▶ **What is required**
Write out exactly, please, every line from the beginning of the entries to the line holding "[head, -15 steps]", and no pictures.

** Opening Material shown block **

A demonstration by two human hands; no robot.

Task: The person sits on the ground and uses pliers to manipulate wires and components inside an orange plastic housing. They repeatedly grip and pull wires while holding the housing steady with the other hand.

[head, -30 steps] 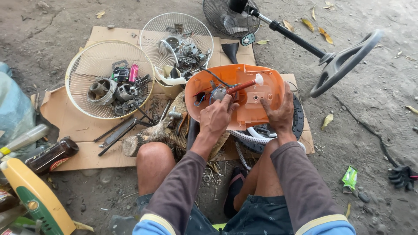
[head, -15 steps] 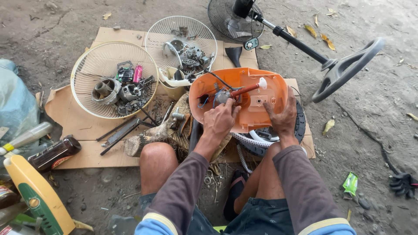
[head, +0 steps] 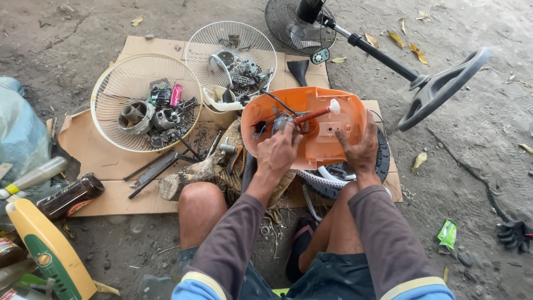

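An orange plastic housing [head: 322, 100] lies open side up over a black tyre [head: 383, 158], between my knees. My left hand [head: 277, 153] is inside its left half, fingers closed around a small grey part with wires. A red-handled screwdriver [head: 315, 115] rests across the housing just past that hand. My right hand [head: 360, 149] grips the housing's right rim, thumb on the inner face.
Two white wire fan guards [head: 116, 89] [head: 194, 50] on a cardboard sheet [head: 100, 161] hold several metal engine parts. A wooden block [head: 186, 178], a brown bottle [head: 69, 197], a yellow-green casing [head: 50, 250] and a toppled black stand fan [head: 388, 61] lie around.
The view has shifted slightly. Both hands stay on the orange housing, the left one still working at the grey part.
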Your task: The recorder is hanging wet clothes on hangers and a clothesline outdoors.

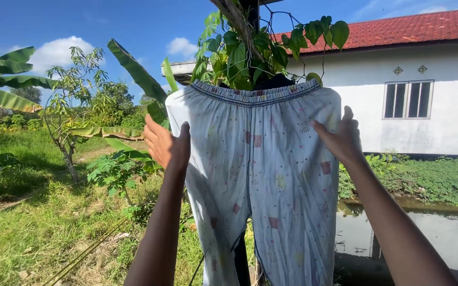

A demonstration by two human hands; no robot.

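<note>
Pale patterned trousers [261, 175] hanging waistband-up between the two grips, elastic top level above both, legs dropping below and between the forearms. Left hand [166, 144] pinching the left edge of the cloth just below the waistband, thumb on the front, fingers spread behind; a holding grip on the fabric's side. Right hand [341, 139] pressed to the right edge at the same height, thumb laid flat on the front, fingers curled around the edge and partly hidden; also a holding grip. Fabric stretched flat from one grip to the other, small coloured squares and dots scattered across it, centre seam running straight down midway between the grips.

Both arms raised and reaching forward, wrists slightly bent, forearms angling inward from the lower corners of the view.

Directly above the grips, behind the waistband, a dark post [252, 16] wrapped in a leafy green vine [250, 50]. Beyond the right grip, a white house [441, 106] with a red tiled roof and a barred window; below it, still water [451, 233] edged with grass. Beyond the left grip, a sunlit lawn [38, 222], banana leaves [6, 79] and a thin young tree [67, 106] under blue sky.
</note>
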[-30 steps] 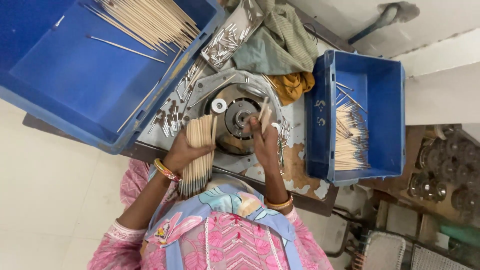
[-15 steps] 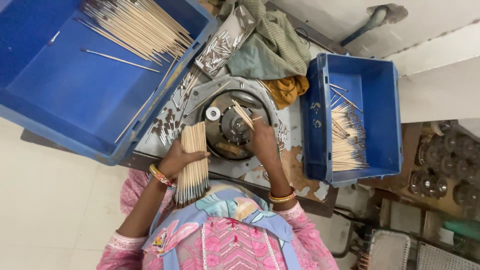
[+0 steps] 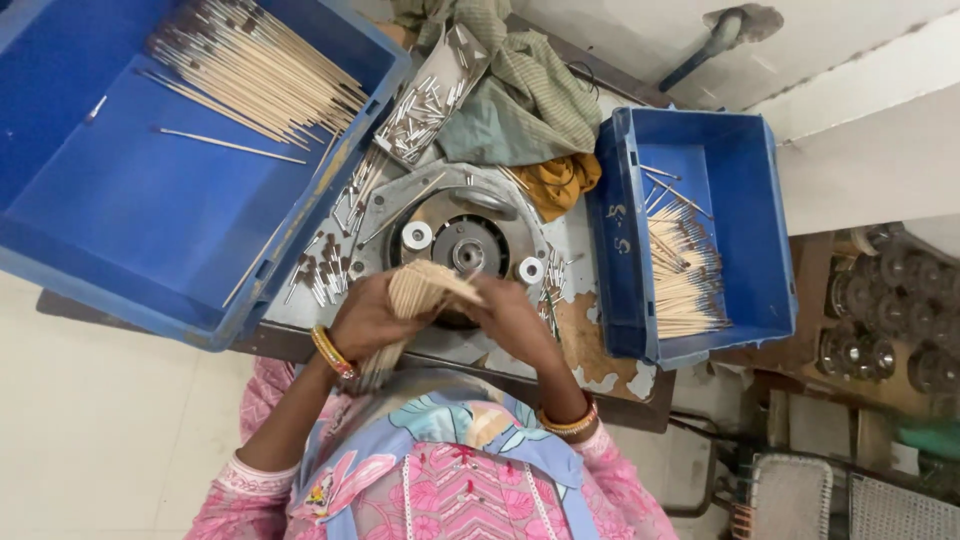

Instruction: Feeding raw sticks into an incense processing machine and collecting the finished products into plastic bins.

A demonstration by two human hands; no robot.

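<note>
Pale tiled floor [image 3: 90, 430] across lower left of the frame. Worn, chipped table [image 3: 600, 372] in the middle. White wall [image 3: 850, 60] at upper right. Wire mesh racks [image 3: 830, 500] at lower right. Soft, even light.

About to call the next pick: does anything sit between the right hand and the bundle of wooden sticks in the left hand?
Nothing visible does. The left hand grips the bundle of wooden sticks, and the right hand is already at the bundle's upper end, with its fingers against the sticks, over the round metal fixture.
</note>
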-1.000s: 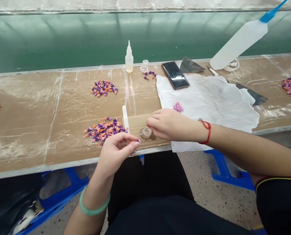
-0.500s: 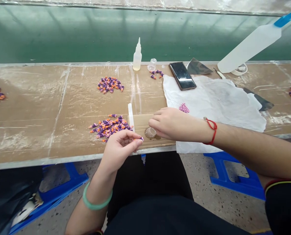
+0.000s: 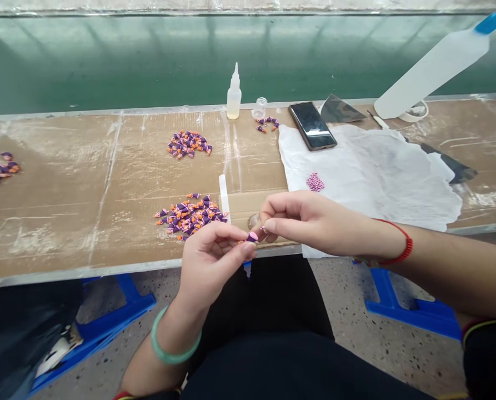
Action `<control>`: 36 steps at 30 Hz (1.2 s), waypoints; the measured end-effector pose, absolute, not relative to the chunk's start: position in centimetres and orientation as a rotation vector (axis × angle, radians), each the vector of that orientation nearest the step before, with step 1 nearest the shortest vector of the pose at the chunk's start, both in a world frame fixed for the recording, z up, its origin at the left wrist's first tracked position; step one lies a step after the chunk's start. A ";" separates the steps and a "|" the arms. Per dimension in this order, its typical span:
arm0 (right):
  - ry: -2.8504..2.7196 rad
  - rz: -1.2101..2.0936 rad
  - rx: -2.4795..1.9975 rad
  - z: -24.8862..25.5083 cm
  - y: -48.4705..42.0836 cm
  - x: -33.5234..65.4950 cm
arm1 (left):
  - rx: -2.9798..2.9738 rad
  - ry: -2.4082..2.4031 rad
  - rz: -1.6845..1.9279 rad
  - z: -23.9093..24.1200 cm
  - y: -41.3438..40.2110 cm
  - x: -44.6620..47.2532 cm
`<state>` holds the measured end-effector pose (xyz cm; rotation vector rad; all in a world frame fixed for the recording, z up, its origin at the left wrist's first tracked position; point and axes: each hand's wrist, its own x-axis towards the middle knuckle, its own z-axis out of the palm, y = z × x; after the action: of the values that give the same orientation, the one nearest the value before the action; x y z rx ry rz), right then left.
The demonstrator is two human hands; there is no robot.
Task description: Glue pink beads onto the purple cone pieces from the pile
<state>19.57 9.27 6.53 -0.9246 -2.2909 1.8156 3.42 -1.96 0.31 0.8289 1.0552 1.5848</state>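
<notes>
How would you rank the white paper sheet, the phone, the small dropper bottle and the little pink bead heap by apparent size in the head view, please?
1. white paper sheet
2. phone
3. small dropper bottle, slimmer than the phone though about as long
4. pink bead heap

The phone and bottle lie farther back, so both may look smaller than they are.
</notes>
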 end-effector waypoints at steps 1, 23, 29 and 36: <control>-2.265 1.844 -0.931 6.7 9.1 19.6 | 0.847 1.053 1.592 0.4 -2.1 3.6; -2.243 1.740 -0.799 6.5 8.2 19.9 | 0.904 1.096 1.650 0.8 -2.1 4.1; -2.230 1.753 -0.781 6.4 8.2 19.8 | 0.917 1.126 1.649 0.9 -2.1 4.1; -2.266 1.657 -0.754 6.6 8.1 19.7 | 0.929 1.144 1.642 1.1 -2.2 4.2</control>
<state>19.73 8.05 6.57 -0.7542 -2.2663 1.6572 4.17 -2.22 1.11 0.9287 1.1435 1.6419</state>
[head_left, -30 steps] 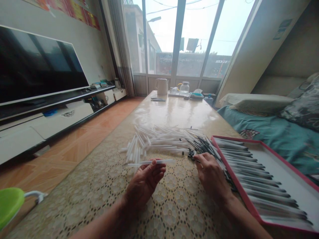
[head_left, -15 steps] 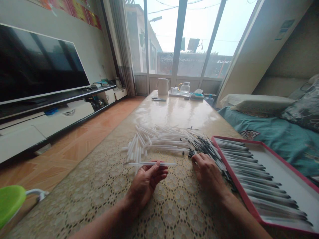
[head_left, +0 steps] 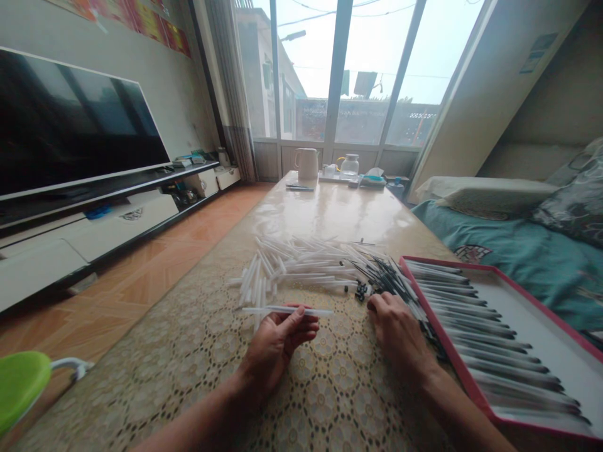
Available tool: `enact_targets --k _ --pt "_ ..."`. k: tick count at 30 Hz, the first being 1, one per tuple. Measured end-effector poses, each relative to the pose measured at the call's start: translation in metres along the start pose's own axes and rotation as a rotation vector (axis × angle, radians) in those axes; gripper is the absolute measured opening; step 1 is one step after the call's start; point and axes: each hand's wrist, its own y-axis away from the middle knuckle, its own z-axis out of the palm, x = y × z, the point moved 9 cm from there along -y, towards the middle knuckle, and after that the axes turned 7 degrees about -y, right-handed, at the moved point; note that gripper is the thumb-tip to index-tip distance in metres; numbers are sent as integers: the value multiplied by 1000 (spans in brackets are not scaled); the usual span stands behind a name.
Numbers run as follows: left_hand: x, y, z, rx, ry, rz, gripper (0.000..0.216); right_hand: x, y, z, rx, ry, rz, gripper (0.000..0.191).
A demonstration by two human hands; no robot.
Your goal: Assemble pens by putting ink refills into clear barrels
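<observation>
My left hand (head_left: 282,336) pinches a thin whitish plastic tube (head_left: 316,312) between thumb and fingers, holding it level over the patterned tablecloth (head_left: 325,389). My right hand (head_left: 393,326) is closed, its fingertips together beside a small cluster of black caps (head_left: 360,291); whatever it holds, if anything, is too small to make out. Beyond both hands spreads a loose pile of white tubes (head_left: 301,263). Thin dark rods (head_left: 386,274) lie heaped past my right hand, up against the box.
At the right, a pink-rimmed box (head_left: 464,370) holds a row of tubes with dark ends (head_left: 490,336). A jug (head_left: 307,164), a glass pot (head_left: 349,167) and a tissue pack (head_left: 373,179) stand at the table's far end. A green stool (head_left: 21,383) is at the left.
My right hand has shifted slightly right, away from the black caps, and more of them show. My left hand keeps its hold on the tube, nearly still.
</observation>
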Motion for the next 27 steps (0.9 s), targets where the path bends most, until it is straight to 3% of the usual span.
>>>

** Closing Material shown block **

▶ **Task response**
A demonstration by two human hands; no robot.

Task: The person sits on the ground and uses pliers to manipulate wires and components inside an orange plastic housing. They repeatedly grip and pull wires while holding the housing steady with the other hand.

[head, -30 steps] 
[head, -15 steps] 

The full answer has been given.